Everyone knows the exercise. When you go to buy a luxury home in Palm Beach, it will have a pool, tennis court, three (or four or 14) car garage, nice lawn, water view, lots of bathrooms and bedrooms, a gym and maybe a putting green. Or maybe a nine-hole golf course and a stable.

Well, how about getting better and having an aircraft hangar? Yes, you can be in your kitchen and on one side open a door and two steps down there is your garage with your car (or cars) in it. Or on the other side, open another door, drop down and you’re in your hangar with your jet or helicopter. Or maybe two or three.

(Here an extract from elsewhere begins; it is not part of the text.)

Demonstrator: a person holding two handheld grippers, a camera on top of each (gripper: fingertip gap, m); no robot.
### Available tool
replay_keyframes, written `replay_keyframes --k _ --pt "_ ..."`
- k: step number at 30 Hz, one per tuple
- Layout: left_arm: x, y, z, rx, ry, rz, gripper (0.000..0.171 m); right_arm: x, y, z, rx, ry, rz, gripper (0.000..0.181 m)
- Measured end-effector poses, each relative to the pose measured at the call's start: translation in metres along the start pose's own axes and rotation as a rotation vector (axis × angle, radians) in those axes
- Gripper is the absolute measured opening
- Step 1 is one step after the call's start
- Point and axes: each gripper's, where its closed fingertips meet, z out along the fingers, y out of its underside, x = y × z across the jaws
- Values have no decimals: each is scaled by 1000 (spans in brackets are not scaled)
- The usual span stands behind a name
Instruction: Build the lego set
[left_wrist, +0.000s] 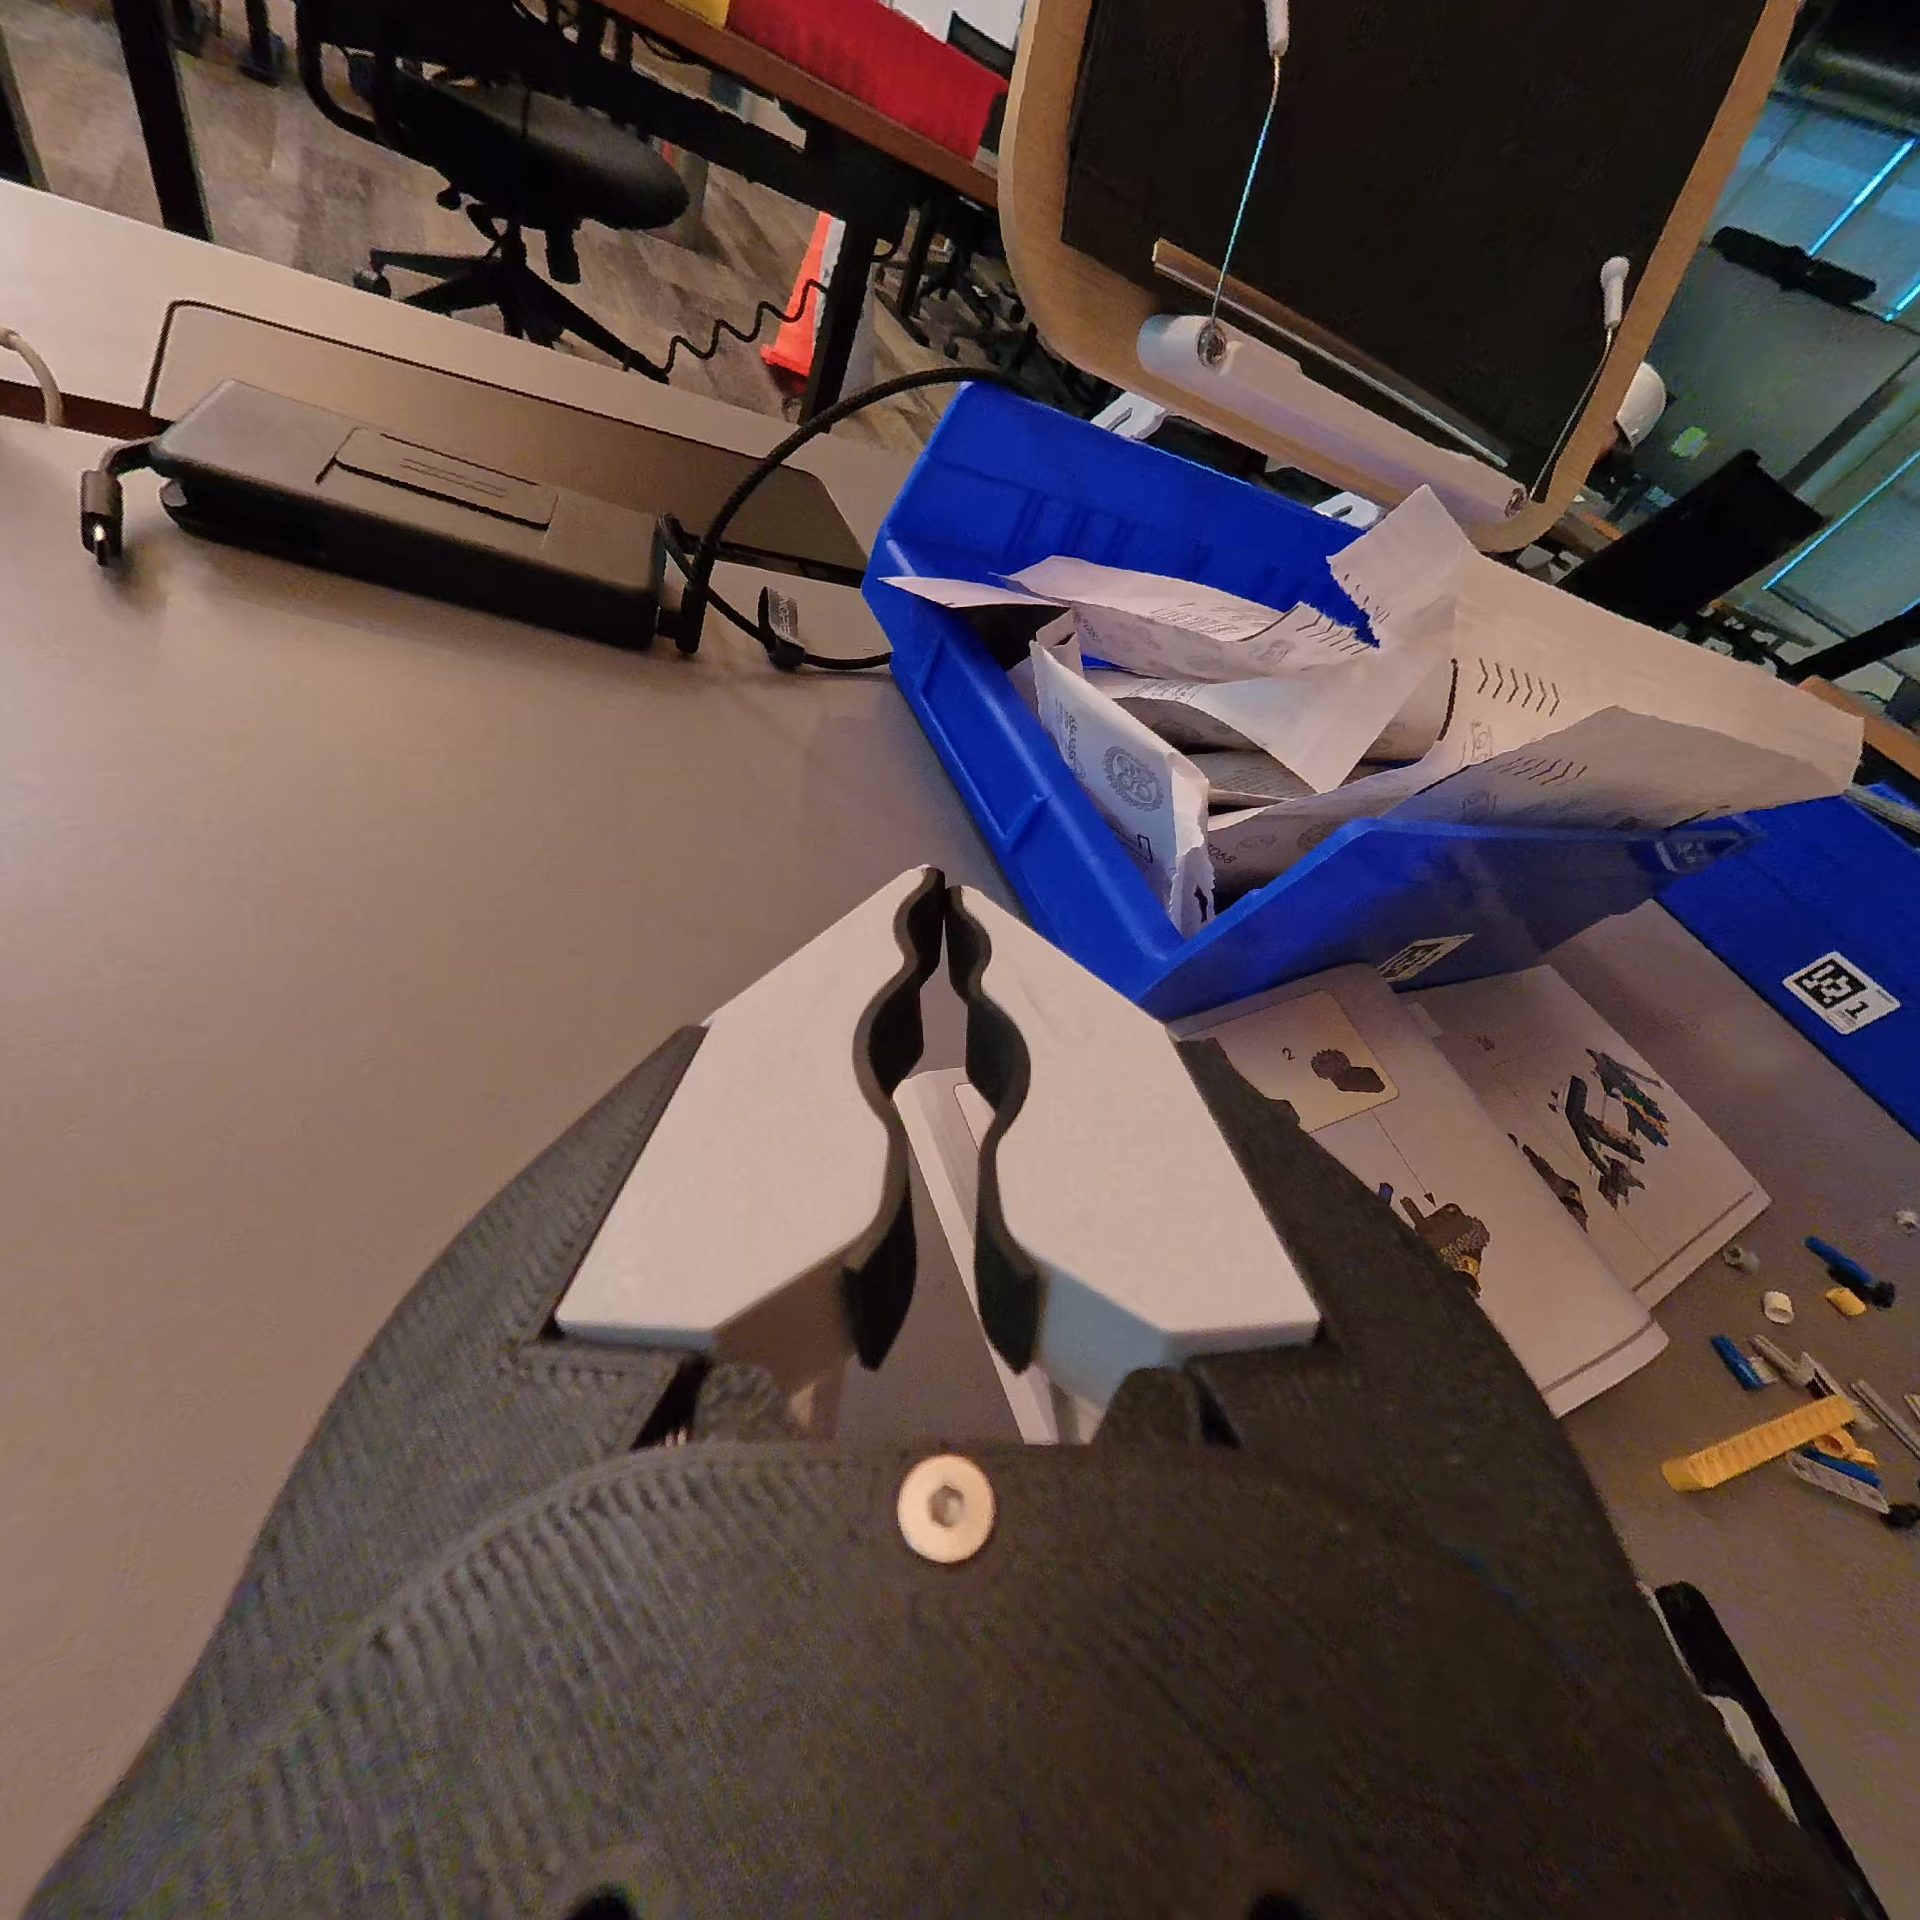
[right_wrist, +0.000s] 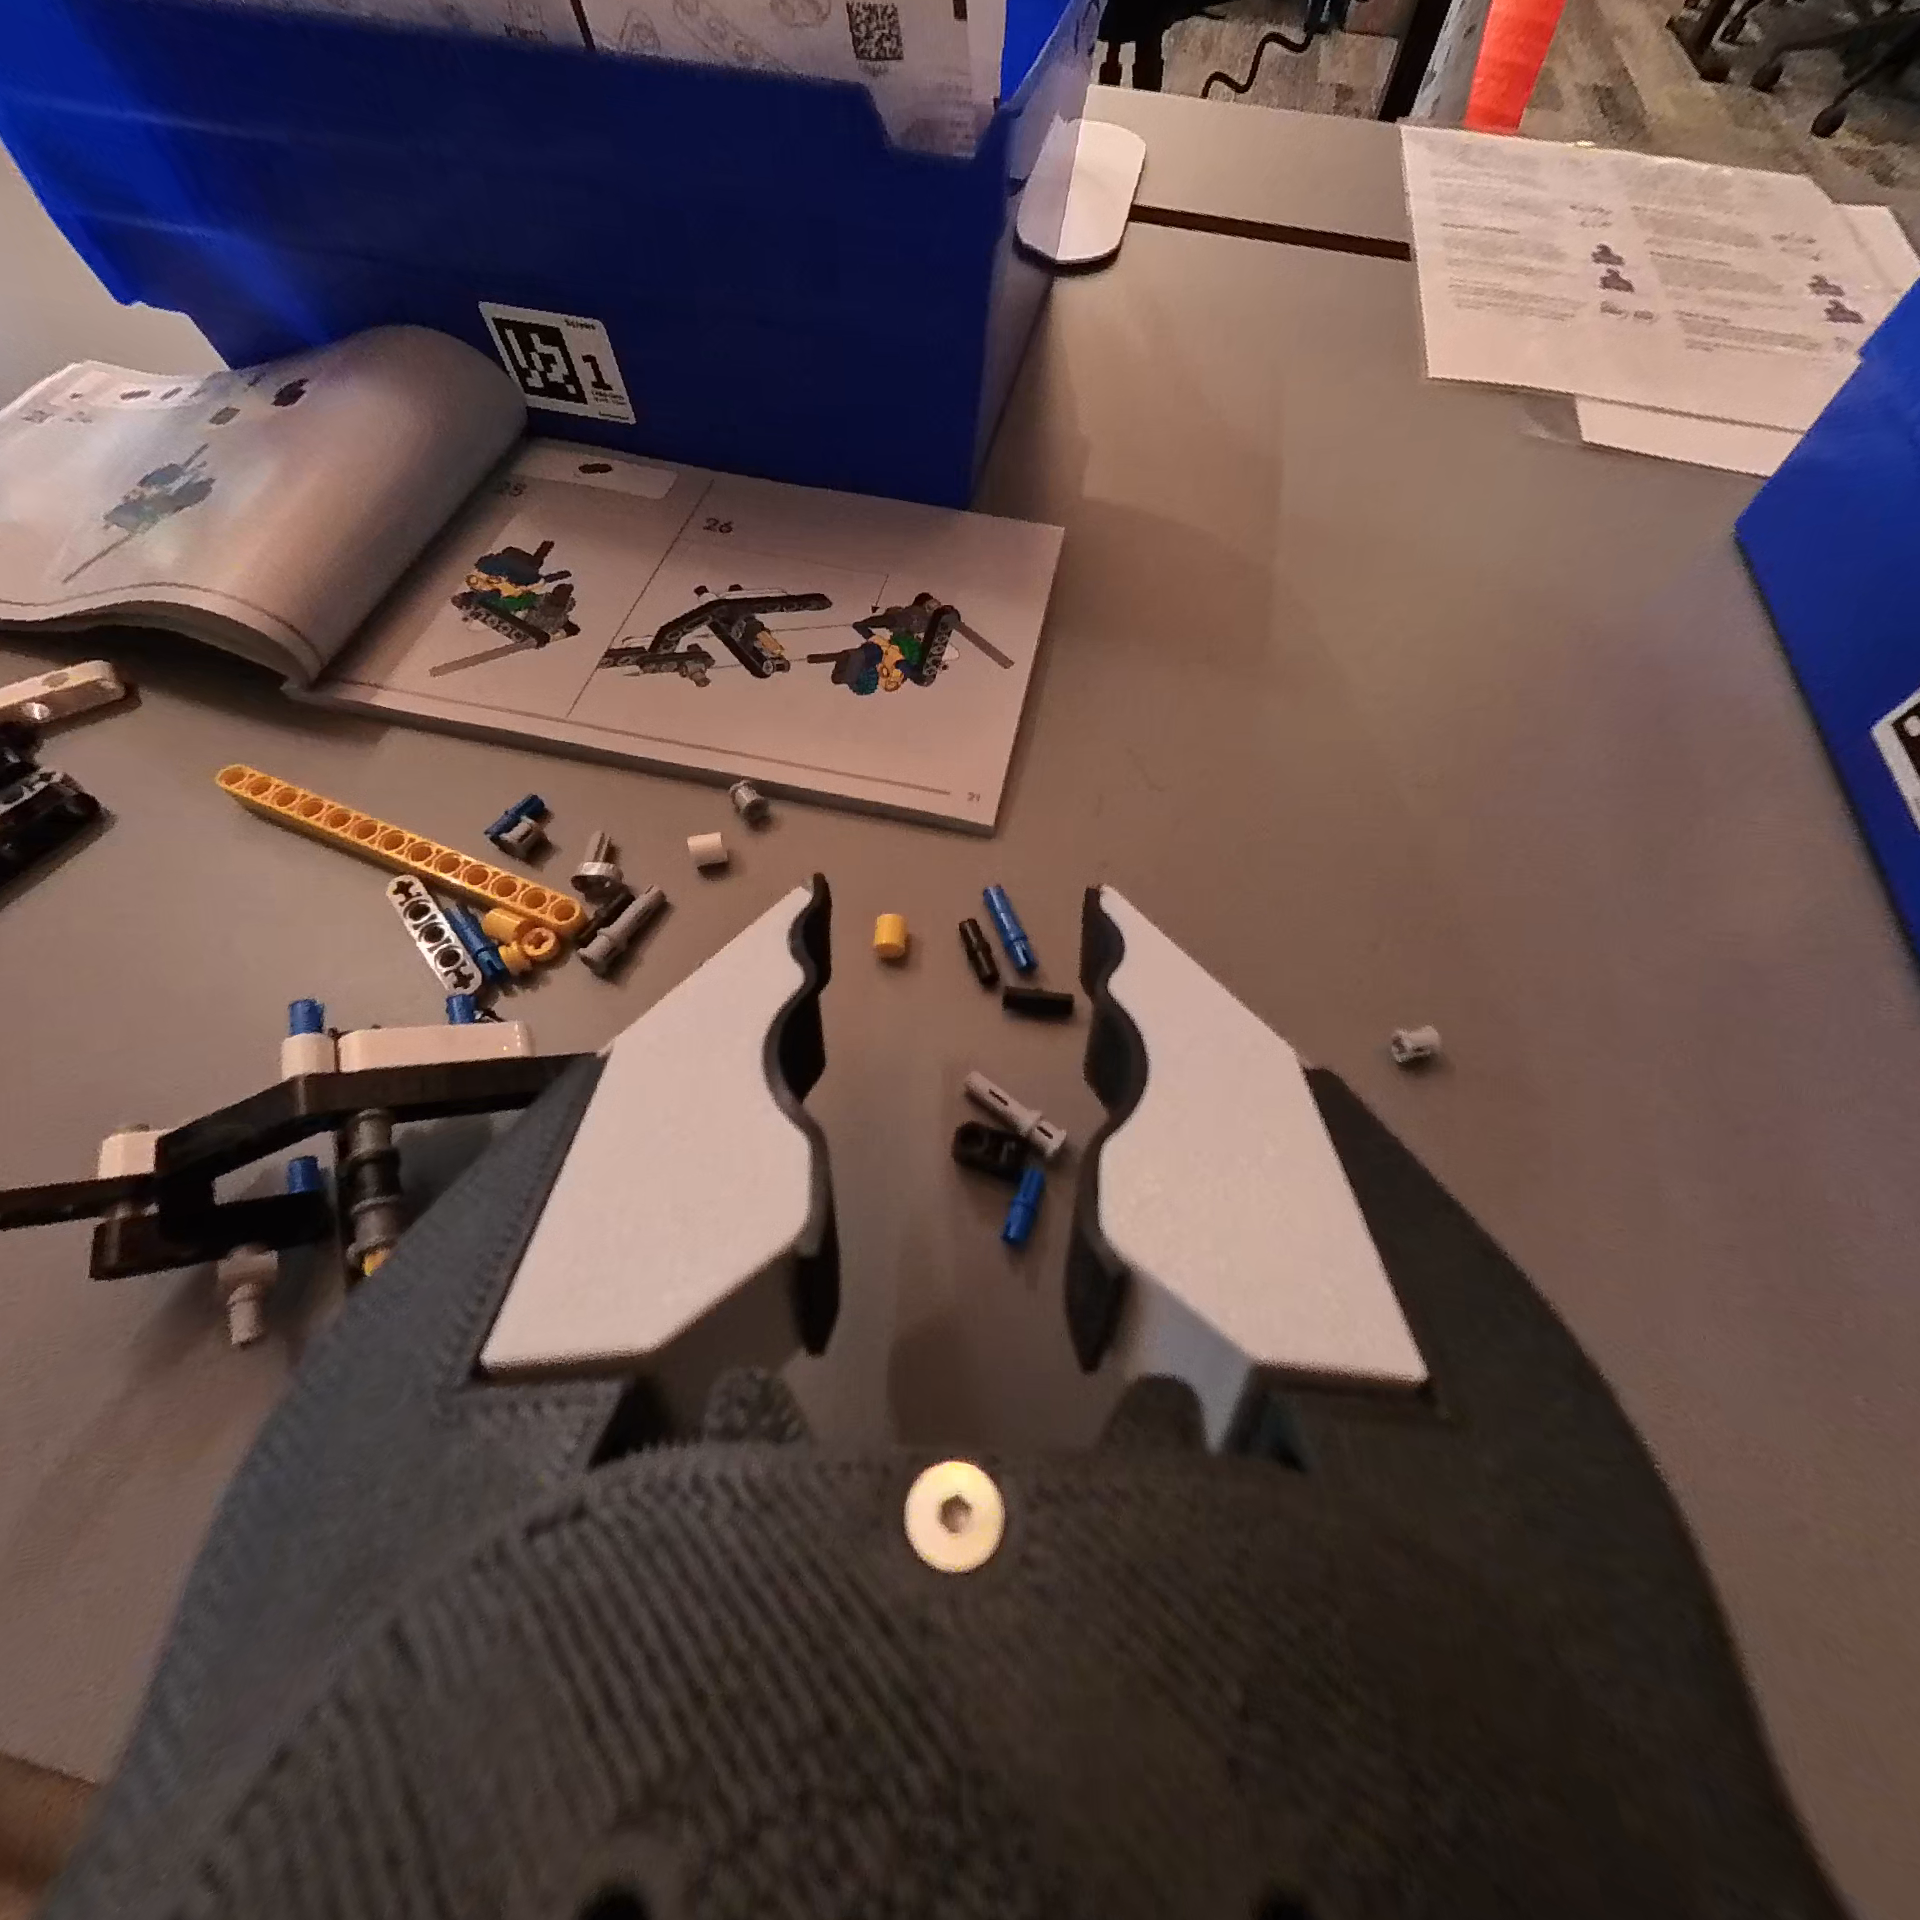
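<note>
- While the right gripper (right_wrist: 954, 914) hovers low over the grey table (right_wrist: 1351, 727), its two fingers stand well apart with nothing between them but loose parts lying on the tabletop: a blue pin (right_wrist: 1023, 1205), a grey pin (right_wrist: 1013, 1103) and a small black connector (right_wrist: 985, 1143).
- Left of that gripper, a half-built black and white lego assembly (right_wrist: 312, 1122) rests on the table.
- Just beyond the fingertips lie a yellow bush (right_wrist: 889, 934), a black pin (right_wrist: 977, 951) and another blue pin (right_wrist: 1010, 927); farther left, a long yellow beam (right_wrist: 395, 844) lies among more small pieces.
- Farther off, the instruction booklet (right_wrist: 727, 623) lies open in front of a blue bin (right_wrist: 727, 260).
- The left gripper (left_wrist: 943, 914) has its tips pressed together, holding nothing, aimed at a second blue bin (left_wrist: 1039, 810) stuffed with torn white paper bags (left_wrist: 1299, 665).
- Far left, a black power brick (left_wrist: 416, 509) sits with its cable.
</note>
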Motion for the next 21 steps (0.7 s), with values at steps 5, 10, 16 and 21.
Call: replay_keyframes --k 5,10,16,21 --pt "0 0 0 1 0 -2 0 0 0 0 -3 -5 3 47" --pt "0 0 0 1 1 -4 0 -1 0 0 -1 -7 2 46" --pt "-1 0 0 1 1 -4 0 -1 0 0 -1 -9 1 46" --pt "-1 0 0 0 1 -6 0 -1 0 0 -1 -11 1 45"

Yes, you can do that. It’s in Wellington’s Palm Beach County where a few years ago that town’s founder, C. Oliver Wellington, liked the idea of ​​having his own airplane hanger right outside his window. room with his Cessna inside. Traffic? Forget it. This is the truly royal way to get around. He teamed up with a few other people who owned airplanes—Guerry Strilling and Arthur Elisson—purchased four hundred acres of open land suitable for building a runway, and there he was.

He called it the Wellington Aero Club. It was when Ronald Reagan was president. 1983. And the city let him. By following all the rules, of course. Have rows of bright lights on the sides of the runway that Wellington could turn on in the cockpit as he entered his approach pattern. Have something like the remote that other people use to open their garage door to get swallowed up in his shed so his Piper Cub, or Comanche, or Airbus can get out of the rain. And then the next time he’s ready to go, he’ll fill up (a shared private gas pump on site) and drive up the 4,000 foot runway and five minutes later he’ll be climbing through the clouds to go visit his cousin in Tallahassee.

When this man and his friends first opened the Aero Club, as they called it, they all knew who was home and who wasn’t by the peculiar sound of one of the residents’ planes so that he roared. Oh, did I say they all lived along one side or the other of the trail? Talk about a view.

Today the Aéro Club is a bit more complicated. It’s now a whole community of people’s homes – 240 of them. And not everyone has a plane. Some people just like to watch planes come in and out. It’s a bit like living alongside a golf course. With the occasional whine of an airplane engine instead of a good three-shot of wood to green.

And it has a club house with dining room and kitchen, a large catering room for residents who will book it for weddings or bar mitzvahs and there is a bar and a pool table.

The usual.

And there is a fee to park there even with that. It’s $200 an hour in the aircraft parking lot. You can afford it.